新聞報道で記者の「意図」はどこまで許容されるか

今朝(2月1日)の毎日新聞の一面トップにこんな見出しの記事が掲載されていた。

五輪組織次長に顧問料
テスト大会落札企業から

「まさか!」とびっくりして本文を読むと、実際に顧問料を受け取っていたのは五輪組織委を辞めた後だとの記載はあったが、見出しだけを読んだ人は、在職中に顧問料を得ていたと勘違いするだろう。あまりに誘導的で悪意がある見出しで、見過ごすことはできないと思った。

公務員だった人が退職後のセカンドキャリアとして民間団体や企業に再就職するという流れ、いわゆる「天下り」自体は、社会にとってメリットがある慣行だと思う。

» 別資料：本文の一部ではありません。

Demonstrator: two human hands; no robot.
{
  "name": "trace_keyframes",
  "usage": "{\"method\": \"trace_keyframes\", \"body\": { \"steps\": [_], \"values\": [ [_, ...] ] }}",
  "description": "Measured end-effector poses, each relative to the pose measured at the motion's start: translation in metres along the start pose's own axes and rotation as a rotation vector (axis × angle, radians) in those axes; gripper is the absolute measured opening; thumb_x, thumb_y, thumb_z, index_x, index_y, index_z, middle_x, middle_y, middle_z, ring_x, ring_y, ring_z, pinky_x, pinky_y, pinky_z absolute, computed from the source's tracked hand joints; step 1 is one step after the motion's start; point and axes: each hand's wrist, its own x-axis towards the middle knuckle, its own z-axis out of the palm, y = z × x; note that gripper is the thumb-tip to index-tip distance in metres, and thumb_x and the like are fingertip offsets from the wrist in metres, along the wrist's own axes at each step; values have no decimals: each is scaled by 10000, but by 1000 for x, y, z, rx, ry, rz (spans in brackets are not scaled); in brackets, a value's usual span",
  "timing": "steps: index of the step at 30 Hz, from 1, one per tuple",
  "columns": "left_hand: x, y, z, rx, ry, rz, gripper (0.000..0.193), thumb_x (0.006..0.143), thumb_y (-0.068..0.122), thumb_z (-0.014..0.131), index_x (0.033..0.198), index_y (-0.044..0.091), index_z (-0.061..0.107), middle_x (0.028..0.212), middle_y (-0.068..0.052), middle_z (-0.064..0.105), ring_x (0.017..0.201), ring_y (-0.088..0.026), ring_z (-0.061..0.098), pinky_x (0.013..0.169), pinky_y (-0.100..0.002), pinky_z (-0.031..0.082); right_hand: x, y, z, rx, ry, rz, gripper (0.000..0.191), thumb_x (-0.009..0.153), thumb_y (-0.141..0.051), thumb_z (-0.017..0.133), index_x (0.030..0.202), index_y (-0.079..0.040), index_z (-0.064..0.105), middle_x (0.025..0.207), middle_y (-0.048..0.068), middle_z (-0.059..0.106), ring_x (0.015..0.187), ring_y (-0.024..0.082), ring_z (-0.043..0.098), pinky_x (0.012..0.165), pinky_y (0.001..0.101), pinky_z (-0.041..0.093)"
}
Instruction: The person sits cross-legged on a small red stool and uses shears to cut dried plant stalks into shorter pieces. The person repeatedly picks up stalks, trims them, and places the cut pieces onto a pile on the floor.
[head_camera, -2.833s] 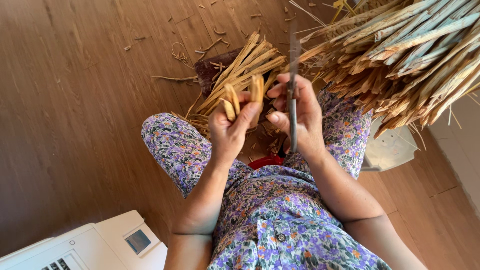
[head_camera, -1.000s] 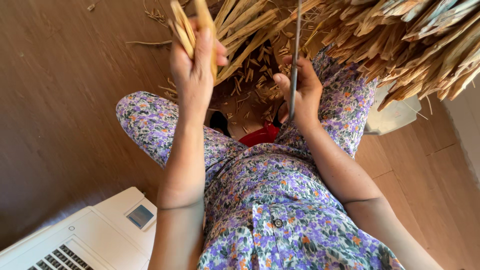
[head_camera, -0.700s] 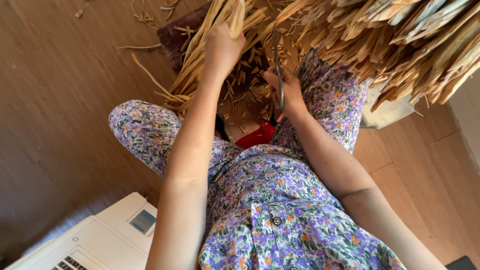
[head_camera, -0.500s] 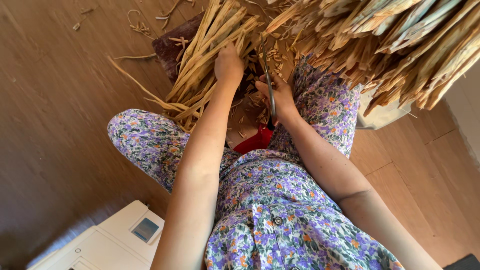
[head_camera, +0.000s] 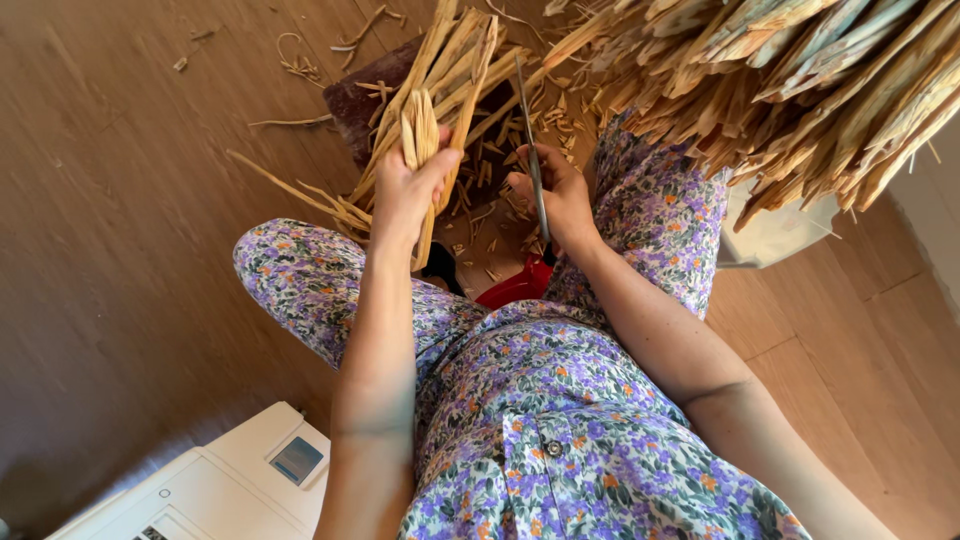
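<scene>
Straw-coloured dried leaf strips (head_camera: 800, 90) hang uncut in a big bundle at far right; short offcuts (head_camera: 490, 190) litter the floor beyond my knees, so I judge plenty remains. My left hand (head_camera: 405, 190) is raised, fingers closed round a few strips (head_camera: 420, 135). My right hand (head_camera: 555, 195) grips a thin blade (head_camera: 530, 140) pointing away.

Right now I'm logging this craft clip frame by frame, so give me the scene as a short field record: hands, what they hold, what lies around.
left hand: gripping a few pale split strips, held upright
right hand: closed on a thin metal blade, pointing away from the body
floor ahead: loose strip pile on a dark mat, with cuttings
upper right: large bundle of dry strips
lap: floral dress
lower left: white machine
</scene>
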Motion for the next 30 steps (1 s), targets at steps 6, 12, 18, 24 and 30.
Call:
{"method": "trace_keyframes", "body": {
  "steps": [6, 12, 18, 24, 30],
  "values": [
    [-66, 10, -1, -60, -7, 238, 211, 893, 72, 786, 1090, 46, 715, 886, 7, 730, 738, -63, 665, 663, -231, 559, -27, -56, 3, 336, -187, -386, 457, 975, -43, 787, 1368, -74, 557, 1114, 8, 694, 1073, 105, 675, 946, 253, 572],
    [-98, 25, 1, 54, 25, 393, 155, 909, 18, 804, 1025, 38, 703, 887, -3, 712, 767, -66, 637, 684, -240, 533, -41, -104, 6, 486, -167, -368, 528, 916, 1, 827, 1371, -80, 574, 1093, -33, 623, 925, 96, 636, 814, 252, 577],
    [-112, 48, 15, -14, 127, 632, 143, 963, 23, 783, 1003, 37, 646, 954, -9, 711, 830, -70, 657, 743, -239, 554, -57, -112, 16, 468, -235, -433, 536, 920, 23, 831, 1374, -77, 565, 1145, -29, 635, 1054, 79, 636, 947, 229, 554],
    [-108, 55, 22, -50, 127, 652, 150, 968, 65, 776, 1019, 40, 637, 908, 1, 707, 825, -66, 663, 733, -223, 554, -71, -127, 16, 256, -160, -385, 509, 899, 12, 823, 1348, -51, 592, 884, -17, 543, 774, 75, 501, 699, 215, 403],
    [-116, 53, 12, -141, -111, 603, 150, 992, 98, 754, 1089, 63, 645, 1012, -5, 717, 912, -76, 680, 794, -244, 577, -70, -135, 3, 487, -417, -421, 536, 910, -29, 820, 1378, -74, 562, 1168, 140, 725, 1105, 215, 716, 985, 344, 608]
  ]
}}
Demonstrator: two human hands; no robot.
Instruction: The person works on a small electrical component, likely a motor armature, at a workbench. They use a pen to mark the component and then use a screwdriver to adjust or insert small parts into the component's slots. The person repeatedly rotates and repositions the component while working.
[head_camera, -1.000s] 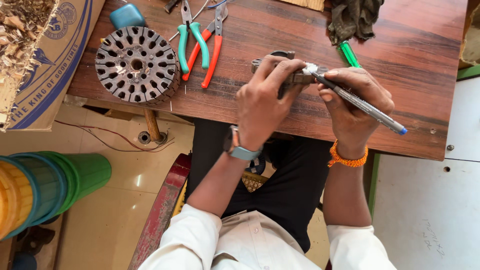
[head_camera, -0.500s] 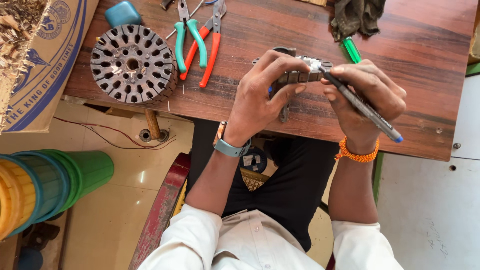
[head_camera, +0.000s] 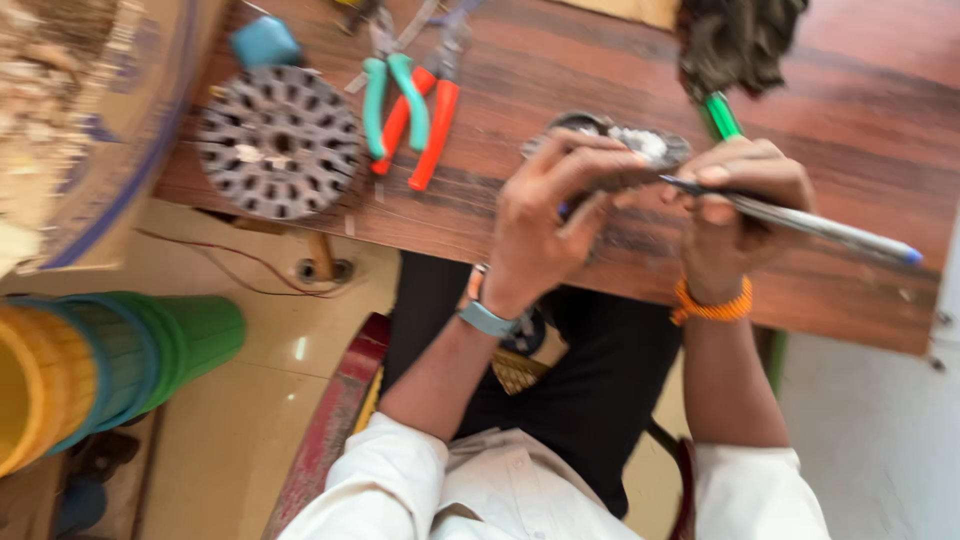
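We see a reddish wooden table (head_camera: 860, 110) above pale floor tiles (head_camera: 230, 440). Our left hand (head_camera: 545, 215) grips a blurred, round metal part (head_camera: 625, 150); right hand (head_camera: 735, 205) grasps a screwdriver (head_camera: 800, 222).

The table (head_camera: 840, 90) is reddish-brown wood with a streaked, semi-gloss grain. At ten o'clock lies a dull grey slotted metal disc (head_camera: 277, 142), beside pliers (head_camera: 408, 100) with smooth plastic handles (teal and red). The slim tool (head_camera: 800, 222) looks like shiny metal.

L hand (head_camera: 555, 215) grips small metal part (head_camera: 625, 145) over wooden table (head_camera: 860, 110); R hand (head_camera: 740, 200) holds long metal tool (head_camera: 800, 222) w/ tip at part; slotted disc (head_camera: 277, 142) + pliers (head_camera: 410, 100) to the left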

例えば、長くスポーツ行政に携わった公務員が民間のスポーツ団体に再就職して経験を活かす、長く教育行政に携わった公務員が民間の教育機関に再就職して経験を活かす、というスキームは、税金を使って蓄積した知見を民間に還元するという意味で至極合理的だ。もちろん、「天下り」が「癒着」の温床となったり、それ自体が自己目的化してしまい、生産性や必要性が極端に低い民間団体が生まれる危険性はあるので、その点は十分にチェックすることが大前提になる。

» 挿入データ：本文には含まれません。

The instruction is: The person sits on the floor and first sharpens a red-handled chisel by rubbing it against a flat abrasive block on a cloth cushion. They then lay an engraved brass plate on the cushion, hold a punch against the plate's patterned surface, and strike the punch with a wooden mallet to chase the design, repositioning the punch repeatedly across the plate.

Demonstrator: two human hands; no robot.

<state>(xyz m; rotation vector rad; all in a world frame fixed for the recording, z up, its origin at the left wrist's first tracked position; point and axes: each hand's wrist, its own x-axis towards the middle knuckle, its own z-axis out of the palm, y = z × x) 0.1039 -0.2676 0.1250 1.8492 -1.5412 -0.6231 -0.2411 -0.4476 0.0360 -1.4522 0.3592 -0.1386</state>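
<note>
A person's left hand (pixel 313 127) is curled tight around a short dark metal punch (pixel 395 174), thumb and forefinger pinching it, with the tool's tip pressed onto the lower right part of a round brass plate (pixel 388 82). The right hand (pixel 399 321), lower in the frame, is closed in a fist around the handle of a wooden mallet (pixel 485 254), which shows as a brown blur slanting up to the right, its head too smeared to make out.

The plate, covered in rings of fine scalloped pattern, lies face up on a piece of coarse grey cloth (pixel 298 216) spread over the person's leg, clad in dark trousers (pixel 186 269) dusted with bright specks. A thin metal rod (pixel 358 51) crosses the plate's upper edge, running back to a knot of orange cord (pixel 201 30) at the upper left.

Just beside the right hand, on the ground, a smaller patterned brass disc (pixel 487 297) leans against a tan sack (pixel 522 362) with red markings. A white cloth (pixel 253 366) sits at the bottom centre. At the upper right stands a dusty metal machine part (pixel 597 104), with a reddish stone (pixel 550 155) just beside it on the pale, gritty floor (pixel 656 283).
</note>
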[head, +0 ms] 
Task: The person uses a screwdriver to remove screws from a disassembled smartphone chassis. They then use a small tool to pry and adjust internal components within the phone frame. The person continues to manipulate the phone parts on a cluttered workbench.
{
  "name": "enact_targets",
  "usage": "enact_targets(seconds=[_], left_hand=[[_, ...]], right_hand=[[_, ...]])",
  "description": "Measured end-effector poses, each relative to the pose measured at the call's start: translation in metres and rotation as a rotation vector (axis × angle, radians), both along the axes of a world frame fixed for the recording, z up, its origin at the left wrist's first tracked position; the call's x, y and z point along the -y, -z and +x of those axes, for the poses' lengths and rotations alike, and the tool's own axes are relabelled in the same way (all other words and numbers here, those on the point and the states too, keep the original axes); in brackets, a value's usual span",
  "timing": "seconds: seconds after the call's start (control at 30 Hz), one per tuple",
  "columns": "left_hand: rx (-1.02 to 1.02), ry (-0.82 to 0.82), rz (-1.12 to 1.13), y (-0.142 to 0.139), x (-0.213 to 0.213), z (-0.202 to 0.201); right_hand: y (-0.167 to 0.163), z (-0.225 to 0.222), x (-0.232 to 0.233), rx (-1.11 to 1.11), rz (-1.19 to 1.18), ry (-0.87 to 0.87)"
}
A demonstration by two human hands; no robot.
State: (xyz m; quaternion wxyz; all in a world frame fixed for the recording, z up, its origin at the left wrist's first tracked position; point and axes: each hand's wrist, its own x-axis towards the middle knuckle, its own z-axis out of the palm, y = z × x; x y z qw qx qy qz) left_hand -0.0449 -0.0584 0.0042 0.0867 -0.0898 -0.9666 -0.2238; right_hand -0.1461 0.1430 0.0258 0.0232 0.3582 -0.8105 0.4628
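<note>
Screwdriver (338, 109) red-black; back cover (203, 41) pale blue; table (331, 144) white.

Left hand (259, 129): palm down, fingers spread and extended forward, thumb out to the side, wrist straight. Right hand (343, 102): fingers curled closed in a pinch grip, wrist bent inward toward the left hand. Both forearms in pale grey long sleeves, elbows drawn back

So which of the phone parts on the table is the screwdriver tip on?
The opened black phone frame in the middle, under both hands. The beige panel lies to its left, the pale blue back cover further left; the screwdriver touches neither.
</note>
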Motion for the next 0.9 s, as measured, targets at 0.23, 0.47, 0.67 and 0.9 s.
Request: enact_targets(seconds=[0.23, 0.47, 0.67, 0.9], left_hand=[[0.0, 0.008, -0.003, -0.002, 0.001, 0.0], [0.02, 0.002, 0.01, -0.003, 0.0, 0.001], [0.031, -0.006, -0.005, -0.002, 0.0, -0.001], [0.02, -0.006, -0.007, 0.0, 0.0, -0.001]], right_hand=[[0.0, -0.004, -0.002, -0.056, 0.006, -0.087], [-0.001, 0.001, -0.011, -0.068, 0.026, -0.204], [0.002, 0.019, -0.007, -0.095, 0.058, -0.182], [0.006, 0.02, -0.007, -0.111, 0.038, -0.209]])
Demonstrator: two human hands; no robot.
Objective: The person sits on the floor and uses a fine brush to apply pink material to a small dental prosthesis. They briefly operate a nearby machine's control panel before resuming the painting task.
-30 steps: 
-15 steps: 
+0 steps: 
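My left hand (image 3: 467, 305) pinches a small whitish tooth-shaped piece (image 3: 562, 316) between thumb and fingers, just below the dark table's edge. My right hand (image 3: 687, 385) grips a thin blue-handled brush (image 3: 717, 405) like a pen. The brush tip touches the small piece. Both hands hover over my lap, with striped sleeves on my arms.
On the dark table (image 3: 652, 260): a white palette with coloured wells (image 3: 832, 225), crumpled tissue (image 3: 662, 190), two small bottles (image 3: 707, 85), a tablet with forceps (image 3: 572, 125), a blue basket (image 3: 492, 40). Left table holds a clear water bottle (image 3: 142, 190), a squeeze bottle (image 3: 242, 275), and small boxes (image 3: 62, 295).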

そこで今回の紙面である。記事の中で、スポーツ法やコンプライアンスに詳しいという弁護士の次のようなコメントを掲載している。

五輪・パラ特別措置法で組織委職員を『みなし公務員』にした。『李下に冠を正さず』で、組織委で権限を果たしたという自覚があるのならば、特定企業との関係を疑われるような行為は控えるべきで、落札企業との顧問契約は不適切
毎日新聞(2023年2月1日朝刊一面)

組織委の職員が公務員だったという記述は正しい。問題は「落札企業との顧問契約は不適切」という部分で、顧問契約が在職中だったのであれば全くその通り許されることではないが、辞めた後に顧問に就任することが果たして「不適切」なのだろうか。

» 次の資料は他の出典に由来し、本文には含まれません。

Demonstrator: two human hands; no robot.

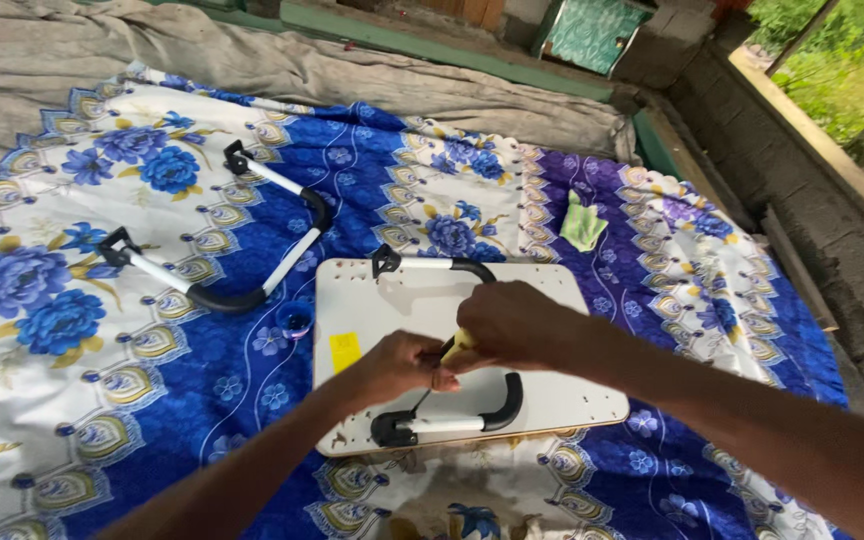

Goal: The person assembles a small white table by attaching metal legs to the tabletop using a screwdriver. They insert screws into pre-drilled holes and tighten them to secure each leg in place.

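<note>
Board [552, 385], white, lies flat on the flowered sheet [72, 300], a U-shaped leg [452, 415] on it. Left hand [397, 365] and right hand [517, 325] pinch a yellowish tool [462, 343] there. Spare leg [222, 240], green cloth [582, 225] lie apart.

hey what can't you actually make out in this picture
Head view:
- Pale yellowish object: mostly hidden under the right hand.
- Left hand fingertips: tucked beneath the right hand.
- U-shaped leg middle: covered by both hands.
- White board near edge: small holes too small to count.
</note>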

私はその逆に、組織委で培った経験は積極的に社会に還元すべきだと考えている。特に東京2020大会は、様々な問題を抱えながら不完全燃焼のまま終了した。東京2020大会の閉会式の後、達成感はなく、たくさんの宿題をもらった終業式のような気持ちになったことを覚えている(それは今に至るまで続いている)。だからこそ、組織委で仕事をした者は、その特異な経験をスポーツのために活かす義務があると思うし(職業選択の自由がある以上「義務」というのは言い過ぎですね)、実際に多くのかつての同僚がスポーツ業界に貢献している。

今回の記事について言えば、大会前の「談合」容疑を大会後の「顧問料」と結びつけて既成事実化しようとする意図があるのではないか。すべての報道は何らかの意図に基づいていることはやむおえないが、特に一般向けの新聞において、ここまで誘導的な見出しは許容されるべきではないと思う。幻想かもしれないが、SNSが幅をきかす時代だからこそ「新聞」は現実を映す鏡であってほしい。

なお、この記事の中で「談合容疑を否定」という元次長の立場は記載されているが、どんな根拠で否定しているかについての記載は一切ない。私は、この件は「談合」ではなく、開催都市契約上の義務を果たすための「調整」だったと考えている。この点についてはまた別の機会に述べたい。